• **Goal of the exercise**: All records are to be printed exactly as they appear.

• **Dataset excerpts**:
+--
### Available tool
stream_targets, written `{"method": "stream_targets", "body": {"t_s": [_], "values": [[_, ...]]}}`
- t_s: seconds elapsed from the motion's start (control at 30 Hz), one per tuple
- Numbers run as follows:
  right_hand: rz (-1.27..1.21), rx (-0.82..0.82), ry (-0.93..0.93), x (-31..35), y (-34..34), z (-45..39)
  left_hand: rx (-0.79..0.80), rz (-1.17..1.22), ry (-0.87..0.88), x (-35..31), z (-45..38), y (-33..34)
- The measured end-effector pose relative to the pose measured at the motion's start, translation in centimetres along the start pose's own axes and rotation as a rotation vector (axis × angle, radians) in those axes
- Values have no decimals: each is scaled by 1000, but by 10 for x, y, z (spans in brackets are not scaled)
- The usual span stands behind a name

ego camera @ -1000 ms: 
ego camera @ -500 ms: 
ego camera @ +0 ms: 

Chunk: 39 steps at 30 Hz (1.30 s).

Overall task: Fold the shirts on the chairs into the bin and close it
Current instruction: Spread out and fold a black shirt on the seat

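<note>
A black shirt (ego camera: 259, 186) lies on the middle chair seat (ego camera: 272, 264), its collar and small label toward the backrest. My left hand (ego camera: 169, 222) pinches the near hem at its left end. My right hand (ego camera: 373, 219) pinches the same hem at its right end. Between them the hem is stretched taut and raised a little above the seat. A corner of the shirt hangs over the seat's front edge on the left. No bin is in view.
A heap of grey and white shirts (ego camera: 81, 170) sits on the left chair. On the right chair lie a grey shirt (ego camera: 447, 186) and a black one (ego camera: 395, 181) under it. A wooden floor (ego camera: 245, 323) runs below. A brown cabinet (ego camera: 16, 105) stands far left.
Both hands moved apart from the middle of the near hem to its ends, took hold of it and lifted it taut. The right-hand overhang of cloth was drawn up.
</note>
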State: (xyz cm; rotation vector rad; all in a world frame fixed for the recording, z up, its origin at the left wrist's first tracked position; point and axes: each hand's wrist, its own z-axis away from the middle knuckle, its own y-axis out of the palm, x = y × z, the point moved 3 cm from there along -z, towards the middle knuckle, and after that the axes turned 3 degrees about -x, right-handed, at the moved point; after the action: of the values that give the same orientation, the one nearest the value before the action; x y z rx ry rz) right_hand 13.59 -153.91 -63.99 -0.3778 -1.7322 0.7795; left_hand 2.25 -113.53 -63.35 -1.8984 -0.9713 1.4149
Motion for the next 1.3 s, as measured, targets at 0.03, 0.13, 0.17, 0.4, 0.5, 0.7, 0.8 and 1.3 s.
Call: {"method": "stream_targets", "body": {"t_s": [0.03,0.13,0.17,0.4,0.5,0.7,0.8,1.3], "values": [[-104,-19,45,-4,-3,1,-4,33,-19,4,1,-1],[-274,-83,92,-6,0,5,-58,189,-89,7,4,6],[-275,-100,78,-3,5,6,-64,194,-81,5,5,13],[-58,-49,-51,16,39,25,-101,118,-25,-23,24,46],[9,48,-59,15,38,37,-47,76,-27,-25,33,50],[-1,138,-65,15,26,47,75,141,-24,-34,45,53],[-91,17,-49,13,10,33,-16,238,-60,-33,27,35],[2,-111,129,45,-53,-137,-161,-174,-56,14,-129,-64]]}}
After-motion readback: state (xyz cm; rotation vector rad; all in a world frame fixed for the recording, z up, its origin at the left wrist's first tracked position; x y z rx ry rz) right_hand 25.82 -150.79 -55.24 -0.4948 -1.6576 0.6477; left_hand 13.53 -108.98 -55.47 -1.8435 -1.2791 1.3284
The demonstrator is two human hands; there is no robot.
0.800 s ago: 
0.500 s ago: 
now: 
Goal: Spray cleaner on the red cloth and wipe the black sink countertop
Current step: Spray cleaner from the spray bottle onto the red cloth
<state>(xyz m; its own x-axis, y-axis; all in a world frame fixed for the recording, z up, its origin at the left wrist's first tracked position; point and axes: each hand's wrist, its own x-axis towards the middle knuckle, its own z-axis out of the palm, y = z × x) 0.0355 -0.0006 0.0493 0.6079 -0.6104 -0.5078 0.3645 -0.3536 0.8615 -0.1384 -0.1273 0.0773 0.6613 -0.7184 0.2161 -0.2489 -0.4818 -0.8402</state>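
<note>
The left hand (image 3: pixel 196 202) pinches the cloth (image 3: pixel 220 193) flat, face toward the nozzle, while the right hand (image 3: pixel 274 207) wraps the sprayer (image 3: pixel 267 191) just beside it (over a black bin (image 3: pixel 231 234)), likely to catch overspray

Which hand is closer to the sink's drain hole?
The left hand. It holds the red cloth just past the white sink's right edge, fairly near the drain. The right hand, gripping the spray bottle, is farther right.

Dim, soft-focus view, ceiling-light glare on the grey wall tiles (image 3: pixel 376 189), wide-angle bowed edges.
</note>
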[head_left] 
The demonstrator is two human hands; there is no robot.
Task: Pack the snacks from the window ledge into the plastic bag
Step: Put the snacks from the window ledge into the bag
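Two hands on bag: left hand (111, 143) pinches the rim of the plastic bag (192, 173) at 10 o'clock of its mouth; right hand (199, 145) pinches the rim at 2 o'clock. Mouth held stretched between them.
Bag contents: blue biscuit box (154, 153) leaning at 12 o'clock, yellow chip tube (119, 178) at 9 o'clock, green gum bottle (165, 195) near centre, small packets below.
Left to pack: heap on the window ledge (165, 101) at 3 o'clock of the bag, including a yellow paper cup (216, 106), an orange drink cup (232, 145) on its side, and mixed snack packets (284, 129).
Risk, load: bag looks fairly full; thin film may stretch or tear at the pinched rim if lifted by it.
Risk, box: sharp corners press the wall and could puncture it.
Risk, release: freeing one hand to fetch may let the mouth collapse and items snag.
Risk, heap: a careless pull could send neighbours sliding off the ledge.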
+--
• **Answer to the problem**:
### Available tool
stream_targets, written `{"method": "stream_targets", "body": {"t_s": [_], "values": [[_, ...]]}}`
- t_s: seconds elapsed from the motion's start (control at 30 Hz), one per tuple
- Numbers run as follows:
  right_hand: rz (-1.27..1.21), rx (-0.82..0.82), ry (-0.93..0.93), x (-31..35), y (-34..34), z (-45..39)
  left_hand: rx (-0.79..0.80), rz (-1.17..1.22), ry (-0.87..0.88), x (-35..31), z (-45..38), y (-33..34)
- The measured end-effector pose relative to the pose measured at the motion's start, translation in centimetres along the start pose's own axes and rotation as a rotation vector (axis × angle, radians) in those axes
- Values have no decimals: each is scaled by 1000, but by 10 for x, y, z (spans in brackets are not scaled)
- The usual span stands behind a name

ego camera @ -1000 ms: 
ego camera @ -500 ms: 
ego camera @ +0 ms: 

Chunk: 39 steps at 30 Hz (1.30 s).

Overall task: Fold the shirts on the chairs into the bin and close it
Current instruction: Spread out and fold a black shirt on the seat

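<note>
A black shirt (ego camera: 259, 186) lies on the middle chair seat (ego camera: 272, 264), its collar and small label toward the backrest. My left hand (ego camera: 169, 222) pinches the near hem at its left end. My right hand (ego camera: 373, 219) pinches the same hem at its right end. Between them the hem is stretched taut and raised a little above the seat. A corner of the shirt hangs over the seat's front edge on the left. No bin is in view.
A heap of grey and white shirts (ego camera: 81, 170) sits on the left chair. On the right chair lie a grey shirt (ego camera: 447, 186) and a black one (ego camera: 395, 181) under it. A wooden floor (ego camera: 245, 323) runs below. A brown cabinet (ego camera: 16, 105) stands far left.
Both hands moved apart from the middle of the near hem to its ends, took hold of it and lifted it taut. The right-hand overhang of cloth was drawn up.
</note>
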State: (xyz cm; rotation vector rad; all in a world frame fixed for the recording, z up, its origin at the left wrist's first tracked position; point and axes: each hand's wrist, its own z-axis away from the middle knuckle, its own y-axis out of the palm, x = y × z, the point moved 3 cm from there along -z, towards the middle knuckle, and after that the axes turned 3 degrees about -x, right-handed, at the moved point; after the action: of the values that give the same orientation, the one nearest the value before the action; x y z rx ry rz) right_hand 13.59 -153.91 -63.99 -0.3778 -1.7322 0.7795; left_hand 2.25 -113.53 -63.35 -1.8984 -0.9713 1.4149
Motion for the next 1.3 s, as measured, targets at 0.03, 0.13, 0.17, 0.4, 0.5, 0.7, 0.8 and 1.3 s.
Call: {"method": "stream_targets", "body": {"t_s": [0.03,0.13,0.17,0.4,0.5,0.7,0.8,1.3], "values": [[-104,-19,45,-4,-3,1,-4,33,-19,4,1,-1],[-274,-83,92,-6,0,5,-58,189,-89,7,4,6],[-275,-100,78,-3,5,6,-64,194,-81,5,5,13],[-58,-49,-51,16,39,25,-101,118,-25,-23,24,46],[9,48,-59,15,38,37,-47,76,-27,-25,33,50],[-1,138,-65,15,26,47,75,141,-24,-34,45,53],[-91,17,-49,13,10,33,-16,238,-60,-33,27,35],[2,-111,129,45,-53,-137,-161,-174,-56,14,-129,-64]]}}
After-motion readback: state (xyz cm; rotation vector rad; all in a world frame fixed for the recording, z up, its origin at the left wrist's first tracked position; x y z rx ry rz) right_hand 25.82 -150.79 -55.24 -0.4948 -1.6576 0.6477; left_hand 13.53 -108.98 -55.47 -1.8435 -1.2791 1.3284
The demonstrator is two human hands; there is no robot.
0.800 s ago: 
0.500 s ago: 
now: 
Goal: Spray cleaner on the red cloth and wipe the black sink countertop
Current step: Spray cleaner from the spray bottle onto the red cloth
<state>(xyz m; its own x-axis, y-axis; all in a world frame fixed for the recording, z up, its origin at the left wrist's first tracked position; point and axes: each hand's wrist, its own x-axis towards the middle knuckle, its own z-axis out of the palm, y = z × x) 0.0355 -0.0006 0.0493 0.6079 -0.6104 -0.5078 0.3645 -0.3536 0.8615 -0.1384 -0.1273 0.0773 0.6613 -0.7184 0.2161 -0.2489 -0.4818 -0.8402</state>
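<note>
The left hand (image 3: pixel 196 202) pinches the cloth (image 3: pixel 220 193) flat, face toward the nozzle, while the right hand (image 3: pixel 274 207) wraps the sprayer (image 3: pixel 267 191) just beside it (over a black bin (image 3: pixel 231 234)), likely to catch overspray

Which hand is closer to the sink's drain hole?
The left hand. It holds the red cloth just past the white sink's right edge, fairly near the drain. The right hand, gripping the spray bottle, is farther right.

Dim, soft-focus view, ceiling-light glare on the grey wall tiles (image 3: pixel 376 189), wide-angle bowed edges.
</note>
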[head_left] 
The demonstrator is two human hands; there is no robot.
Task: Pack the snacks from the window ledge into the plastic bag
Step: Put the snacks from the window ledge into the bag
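Two hands on bag: left hand (111, 143) pinches the rim of the plastic bag (192, 173) at 10 o'clock of its mouth; right hand (199, 145) pinches the rim at 2 o'clock. Mouth held stretched between them.
Bag contents: blue biscuit box (154, 153) leaning at 12 o'clock, yellow chip tube (119, 178) at 9 o'clock, green gum bottle (165, 195) near centre, small packets below.
Left to pack: heap on the window ledge (165, 101) at 3 o'clock of the bag, including a yellow paper cup (216, 106), an orange drink cup (232, 145) on its side, and mixed snack packets (284, 129).
Risk, load: bag looks fairly full; thin film may stretch or tear at the pinched rim if lifted by it.
Risk, box: sharp corners press the wall and could puncture it.
Risk, release: freeing one hand to fetch may let the mouth collapse and items snag.
Risk, heap: a careless pull could send neighbours sliding off the ledge.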

Work on the exercise is now concluded.